待遇面について述べた際に、「介護職員処遇改善加算」について触れました。「介護職員処遇改善加算」とは、介護サービスに従事する介護職員の賃金改善に充てることを目的に創設されたものになります。介護の需要が加速度的に高まっている現代において、介護士の待遇は更に改善されていくことが予想されます。生活相談員の待遇が変わらないのであれば、介護士に戻るという選択も一つの手段です。
せっかく生活相談員としてのキャリアがあるのなら、更なるキャリアアップを目指すという選択肢も検討すべきです。既に実務者研修の資格を保有していて、生活相談員として5年以上の実務経験がある方なら、ケアマネージャーの資格を取得することを目指してみてはいかがでしょうか。決して簡単な道のりではありませんが、介護職としては給料という面においてもトップクラスに高く、生活相談員のキャリアアップとして魅力的な職種と言えましょう。また、社会福祉士や精神保健福祉士、介護福祉士といった福祉系の国家資格を保有している方であれば、それぞれの資格を活かした道に進むということも選択肢の一つに入れておきましょう。

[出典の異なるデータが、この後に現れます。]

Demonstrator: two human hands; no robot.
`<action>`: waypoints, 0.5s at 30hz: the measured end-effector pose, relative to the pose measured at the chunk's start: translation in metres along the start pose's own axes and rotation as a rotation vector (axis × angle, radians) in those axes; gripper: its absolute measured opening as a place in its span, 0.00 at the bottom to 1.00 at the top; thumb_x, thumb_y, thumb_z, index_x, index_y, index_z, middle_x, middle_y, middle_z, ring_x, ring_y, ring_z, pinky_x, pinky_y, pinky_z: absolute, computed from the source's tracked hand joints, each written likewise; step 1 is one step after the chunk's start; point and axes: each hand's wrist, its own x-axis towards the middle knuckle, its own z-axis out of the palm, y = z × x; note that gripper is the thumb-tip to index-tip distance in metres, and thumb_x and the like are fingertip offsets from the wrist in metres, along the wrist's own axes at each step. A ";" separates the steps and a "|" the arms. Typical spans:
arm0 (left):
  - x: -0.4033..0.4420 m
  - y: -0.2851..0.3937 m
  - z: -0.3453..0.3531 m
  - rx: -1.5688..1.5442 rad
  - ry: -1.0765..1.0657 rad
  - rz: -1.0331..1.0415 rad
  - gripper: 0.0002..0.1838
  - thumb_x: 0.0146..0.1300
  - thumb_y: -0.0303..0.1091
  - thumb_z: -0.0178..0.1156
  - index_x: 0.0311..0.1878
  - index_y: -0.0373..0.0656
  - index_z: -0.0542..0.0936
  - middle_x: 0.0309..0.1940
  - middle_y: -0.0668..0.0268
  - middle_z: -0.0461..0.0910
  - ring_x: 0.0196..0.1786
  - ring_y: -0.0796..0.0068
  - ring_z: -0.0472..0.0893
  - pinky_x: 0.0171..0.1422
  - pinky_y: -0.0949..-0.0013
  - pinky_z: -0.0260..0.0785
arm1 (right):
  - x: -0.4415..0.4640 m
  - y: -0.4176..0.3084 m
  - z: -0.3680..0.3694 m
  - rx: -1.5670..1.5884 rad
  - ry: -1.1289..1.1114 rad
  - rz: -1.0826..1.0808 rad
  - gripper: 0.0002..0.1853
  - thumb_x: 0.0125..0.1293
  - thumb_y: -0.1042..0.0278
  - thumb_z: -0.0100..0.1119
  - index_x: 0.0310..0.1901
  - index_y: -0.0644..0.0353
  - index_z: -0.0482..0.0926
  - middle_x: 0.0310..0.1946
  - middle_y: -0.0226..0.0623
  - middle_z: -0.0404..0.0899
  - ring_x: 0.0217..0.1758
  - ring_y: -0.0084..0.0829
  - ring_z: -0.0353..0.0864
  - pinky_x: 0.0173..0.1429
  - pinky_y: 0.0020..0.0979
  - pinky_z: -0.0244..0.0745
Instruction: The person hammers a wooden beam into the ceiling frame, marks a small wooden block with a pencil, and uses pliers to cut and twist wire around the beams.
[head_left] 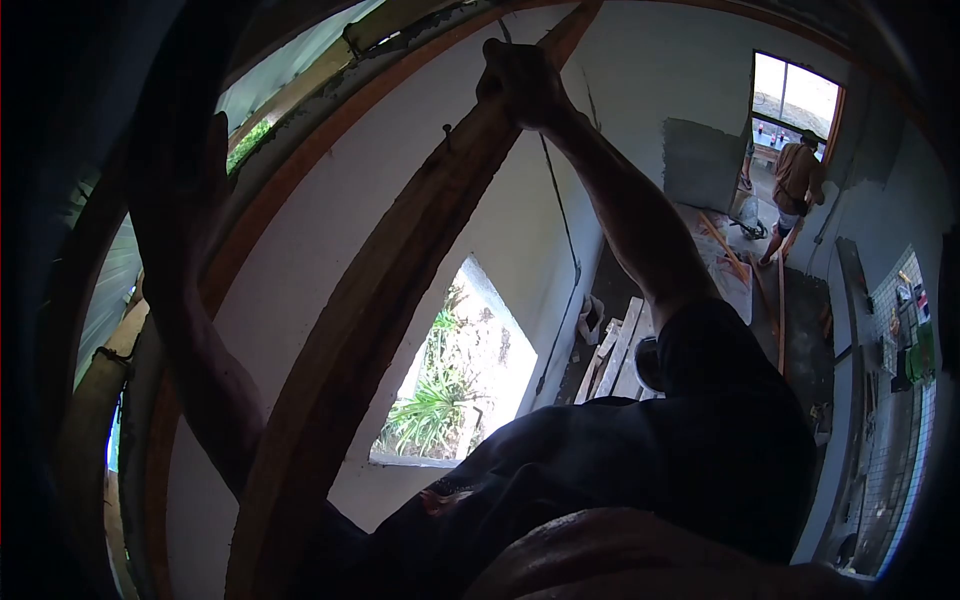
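A long rough wooden beam (385,255) slants from the bottom left up to the top centre, close in front of me. My right hand (525,85) is closed over its upper part, fingers wrapped at the edge. A nail (447,131) sticks up from the beam below that hand. On the left, my left hand (185,185) is raised beside the curved-looking roof timber (265,215), in deep shadow. One digit stretches straight up and the hand looks open; its other fingers are hard to make out.
Below is a window opening (455,380) with plants outside. Wooden planks (622,350) lie under my right arm. Farther off, a person (797,180) stands near a bright window (795,95), with lumber (725,245) on the floor. A dark cable (562,205) hangs along the wall.
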 end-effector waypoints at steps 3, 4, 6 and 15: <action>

「もう介護や福祉業界では働けない……」となった場合に、生活相談員として働いた経験を活かせる他の職種には、どういったものがあるでしょうか。生活相談員に必要な接客能力、コミュニケーション能力などを活かすのであれば、営業職や接客業を、事務処理の能力を活かすのであれば、事務職や総務などの業種が考えられます。重要なのは、「生活相談員を辞めたい」となった場合に、一体何が不満であるのかを自分自身で明確にすることです。利用者とのコミュニケーションが辛かったという理由であるなら、他の接客業に転職してしまうと、同じような悩みを抱えることになります。生活相談員のキャリアを経て、自分にとって苦手なことを得意なことを見極めた上で、最適な他の職種に転職できるように、慎重に検討することを心掛けましょう。